Exercise prompt:
Please output exactly the part of the records below that opens with the line containing "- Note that" and closes with the line containing "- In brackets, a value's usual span", both lines included, and nothing else.

Source records:
..............................
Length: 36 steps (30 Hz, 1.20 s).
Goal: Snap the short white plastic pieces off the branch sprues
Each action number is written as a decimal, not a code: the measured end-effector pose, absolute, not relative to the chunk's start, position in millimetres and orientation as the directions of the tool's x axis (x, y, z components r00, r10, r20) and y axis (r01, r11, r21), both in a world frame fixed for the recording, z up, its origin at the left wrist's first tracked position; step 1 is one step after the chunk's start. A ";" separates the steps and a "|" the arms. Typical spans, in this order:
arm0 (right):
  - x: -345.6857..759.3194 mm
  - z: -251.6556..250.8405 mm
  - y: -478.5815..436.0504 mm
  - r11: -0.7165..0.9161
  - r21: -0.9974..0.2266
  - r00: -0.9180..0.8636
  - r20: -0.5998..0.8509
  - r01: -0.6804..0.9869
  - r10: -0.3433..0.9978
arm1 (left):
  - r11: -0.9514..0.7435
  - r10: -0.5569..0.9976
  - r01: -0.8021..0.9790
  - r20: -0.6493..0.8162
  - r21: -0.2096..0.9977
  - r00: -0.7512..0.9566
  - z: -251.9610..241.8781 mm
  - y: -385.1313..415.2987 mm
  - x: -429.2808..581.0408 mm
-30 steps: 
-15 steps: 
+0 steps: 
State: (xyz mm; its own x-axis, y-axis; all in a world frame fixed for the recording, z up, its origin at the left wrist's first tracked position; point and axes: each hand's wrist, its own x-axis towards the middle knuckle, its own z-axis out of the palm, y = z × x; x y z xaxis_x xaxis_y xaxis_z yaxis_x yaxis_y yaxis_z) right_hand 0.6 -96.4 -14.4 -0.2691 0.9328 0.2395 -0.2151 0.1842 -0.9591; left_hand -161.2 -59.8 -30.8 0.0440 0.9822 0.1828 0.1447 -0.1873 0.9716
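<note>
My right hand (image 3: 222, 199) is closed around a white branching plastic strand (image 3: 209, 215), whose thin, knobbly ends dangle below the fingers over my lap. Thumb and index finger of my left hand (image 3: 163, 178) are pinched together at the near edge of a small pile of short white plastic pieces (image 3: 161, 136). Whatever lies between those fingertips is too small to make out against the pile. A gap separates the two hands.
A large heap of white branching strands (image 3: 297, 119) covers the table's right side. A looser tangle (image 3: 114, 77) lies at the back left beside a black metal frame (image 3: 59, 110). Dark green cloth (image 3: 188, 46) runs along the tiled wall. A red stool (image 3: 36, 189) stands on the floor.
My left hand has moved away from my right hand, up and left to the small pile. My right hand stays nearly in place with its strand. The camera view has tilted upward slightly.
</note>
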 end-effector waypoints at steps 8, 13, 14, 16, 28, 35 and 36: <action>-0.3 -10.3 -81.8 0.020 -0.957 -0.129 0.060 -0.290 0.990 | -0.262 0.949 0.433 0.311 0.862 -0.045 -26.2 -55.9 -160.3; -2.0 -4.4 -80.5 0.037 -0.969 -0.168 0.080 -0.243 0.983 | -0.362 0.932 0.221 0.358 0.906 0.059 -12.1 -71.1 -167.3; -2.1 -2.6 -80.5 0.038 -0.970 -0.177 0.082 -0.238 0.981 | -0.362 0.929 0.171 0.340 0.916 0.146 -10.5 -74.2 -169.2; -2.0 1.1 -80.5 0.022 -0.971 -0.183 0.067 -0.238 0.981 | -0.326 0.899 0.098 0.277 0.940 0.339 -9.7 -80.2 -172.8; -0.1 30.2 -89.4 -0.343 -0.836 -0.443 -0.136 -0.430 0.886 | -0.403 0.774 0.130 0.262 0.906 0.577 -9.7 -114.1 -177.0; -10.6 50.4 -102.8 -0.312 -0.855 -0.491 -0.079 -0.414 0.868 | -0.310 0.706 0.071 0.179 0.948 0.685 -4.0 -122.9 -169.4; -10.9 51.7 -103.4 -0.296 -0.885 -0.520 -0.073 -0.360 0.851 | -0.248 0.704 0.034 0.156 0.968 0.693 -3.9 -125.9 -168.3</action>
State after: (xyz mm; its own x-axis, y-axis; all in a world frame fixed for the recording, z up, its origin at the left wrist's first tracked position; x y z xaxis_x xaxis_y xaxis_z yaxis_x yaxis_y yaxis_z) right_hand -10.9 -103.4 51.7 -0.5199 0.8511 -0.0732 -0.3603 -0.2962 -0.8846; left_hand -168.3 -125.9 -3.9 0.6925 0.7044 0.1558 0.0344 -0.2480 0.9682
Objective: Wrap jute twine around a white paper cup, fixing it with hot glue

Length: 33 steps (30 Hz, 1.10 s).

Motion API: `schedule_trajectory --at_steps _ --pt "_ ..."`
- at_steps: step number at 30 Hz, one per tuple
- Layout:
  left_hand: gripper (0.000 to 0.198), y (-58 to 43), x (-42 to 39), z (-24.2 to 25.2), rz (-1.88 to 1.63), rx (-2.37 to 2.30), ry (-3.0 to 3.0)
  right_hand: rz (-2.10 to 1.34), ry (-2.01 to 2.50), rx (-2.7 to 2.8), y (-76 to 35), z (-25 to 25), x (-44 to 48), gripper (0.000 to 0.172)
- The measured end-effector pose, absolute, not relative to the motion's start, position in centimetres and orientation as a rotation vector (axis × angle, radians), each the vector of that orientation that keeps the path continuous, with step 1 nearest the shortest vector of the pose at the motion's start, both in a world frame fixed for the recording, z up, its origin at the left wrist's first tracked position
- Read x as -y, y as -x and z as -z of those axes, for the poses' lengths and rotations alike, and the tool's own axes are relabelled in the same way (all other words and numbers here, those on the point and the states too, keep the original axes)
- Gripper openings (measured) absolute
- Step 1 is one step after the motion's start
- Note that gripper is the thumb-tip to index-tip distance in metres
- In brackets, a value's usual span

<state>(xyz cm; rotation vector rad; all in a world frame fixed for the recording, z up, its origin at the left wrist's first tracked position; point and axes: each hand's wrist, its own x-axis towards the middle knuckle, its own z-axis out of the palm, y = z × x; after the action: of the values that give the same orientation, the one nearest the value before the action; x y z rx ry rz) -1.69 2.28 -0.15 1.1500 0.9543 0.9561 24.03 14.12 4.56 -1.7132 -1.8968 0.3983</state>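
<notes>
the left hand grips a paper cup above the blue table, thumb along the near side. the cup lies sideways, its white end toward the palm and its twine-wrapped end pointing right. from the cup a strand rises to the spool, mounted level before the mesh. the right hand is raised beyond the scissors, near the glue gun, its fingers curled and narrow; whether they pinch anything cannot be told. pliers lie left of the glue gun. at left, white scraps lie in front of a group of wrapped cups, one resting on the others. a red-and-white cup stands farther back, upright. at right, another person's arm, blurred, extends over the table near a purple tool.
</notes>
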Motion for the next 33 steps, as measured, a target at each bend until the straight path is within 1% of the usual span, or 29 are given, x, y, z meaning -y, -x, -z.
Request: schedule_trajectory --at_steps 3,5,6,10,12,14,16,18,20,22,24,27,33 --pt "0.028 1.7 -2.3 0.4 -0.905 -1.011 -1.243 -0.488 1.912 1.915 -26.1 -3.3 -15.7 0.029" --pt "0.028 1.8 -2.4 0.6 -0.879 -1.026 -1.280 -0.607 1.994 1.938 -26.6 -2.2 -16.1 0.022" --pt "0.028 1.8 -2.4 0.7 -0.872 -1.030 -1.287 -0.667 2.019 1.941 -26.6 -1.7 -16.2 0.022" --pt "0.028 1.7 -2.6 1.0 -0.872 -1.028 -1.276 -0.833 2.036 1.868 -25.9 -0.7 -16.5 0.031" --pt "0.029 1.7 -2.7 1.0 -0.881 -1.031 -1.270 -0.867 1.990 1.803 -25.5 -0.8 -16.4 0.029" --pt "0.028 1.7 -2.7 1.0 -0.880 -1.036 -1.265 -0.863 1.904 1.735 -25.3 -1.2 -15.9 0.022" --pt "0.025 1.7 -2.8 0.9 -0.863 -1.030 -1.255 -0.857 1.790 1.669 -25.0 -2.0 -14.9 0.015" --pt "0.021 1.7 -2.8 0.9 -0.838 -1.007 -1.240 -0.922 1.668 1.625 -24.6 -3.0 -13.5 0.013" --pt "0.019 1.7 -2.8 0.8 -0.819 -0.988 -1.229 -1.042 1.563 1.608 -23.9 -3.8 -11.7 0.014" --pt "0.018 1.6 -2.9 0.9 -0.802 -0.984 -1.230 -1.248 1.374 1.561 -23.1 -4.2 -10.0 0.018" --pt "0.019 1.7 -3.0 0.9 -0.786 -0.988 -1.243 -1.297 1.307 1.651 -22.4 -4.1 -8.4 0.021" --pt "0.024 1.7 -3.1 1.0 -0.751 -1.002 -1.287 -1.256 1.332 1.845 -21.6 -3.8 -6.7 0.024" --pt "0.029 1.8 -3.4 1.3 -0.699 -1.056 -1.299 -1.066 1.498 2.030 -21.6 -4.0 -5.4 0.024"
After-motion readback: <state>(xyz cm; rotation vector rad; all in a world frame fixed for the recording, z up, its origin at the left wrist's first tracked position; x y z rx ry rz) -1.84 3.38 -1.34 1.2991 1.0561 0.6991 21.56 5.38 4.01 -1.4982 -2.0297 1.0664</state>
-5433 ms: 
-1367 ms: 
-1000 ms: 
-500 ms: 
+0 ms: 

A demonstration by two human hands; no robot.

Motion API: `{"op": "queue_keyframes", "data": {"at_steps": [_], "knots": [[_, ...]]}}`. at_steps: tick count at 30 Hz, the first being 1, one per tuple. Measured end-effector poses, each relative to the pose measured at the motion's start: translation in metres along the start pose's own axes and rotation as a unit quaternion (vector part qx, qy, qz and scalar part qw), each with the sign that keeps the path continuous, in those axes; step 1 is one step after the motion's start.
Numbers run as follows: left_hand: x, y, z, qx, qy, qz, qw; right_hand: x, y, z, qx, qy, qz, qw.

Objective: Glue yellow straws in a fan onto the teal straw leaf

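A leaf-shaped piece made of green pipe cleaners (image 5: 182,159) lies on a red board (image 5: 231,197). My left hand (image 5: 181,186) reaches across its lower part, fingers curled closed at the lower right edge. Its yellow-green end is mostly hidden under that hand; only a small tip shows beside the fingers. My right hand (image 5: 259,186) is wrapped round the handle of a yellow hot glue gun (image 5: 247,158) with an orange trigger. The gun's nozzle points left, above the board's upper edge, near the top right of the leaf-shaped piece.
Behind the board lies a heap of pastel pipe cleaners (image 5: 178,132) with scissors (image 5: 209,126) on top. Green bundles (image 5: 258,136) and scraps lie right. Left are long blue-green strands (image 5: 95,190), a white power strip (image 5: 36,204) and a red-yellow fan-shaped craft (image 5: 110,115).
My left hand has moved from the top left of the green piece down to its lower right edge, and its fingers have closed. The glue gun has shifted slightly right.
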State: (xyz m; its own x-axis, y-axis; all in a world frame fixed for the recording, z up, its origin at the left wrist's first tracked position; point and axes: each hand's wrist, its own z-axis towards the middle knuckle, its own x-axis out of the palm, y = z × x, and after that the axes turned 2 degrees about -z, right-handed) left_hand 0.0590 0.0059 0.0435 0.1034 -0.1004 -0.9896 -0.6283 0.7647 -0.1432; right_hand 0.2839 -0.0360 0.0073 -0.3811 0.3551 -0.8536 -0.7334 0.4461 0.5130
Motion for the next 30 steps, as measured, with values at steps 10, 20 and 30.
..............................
Answer to this problem:
- Note that gripper is the thumb-tip to index-tip distance in metres
- In brackets, a value's usual span

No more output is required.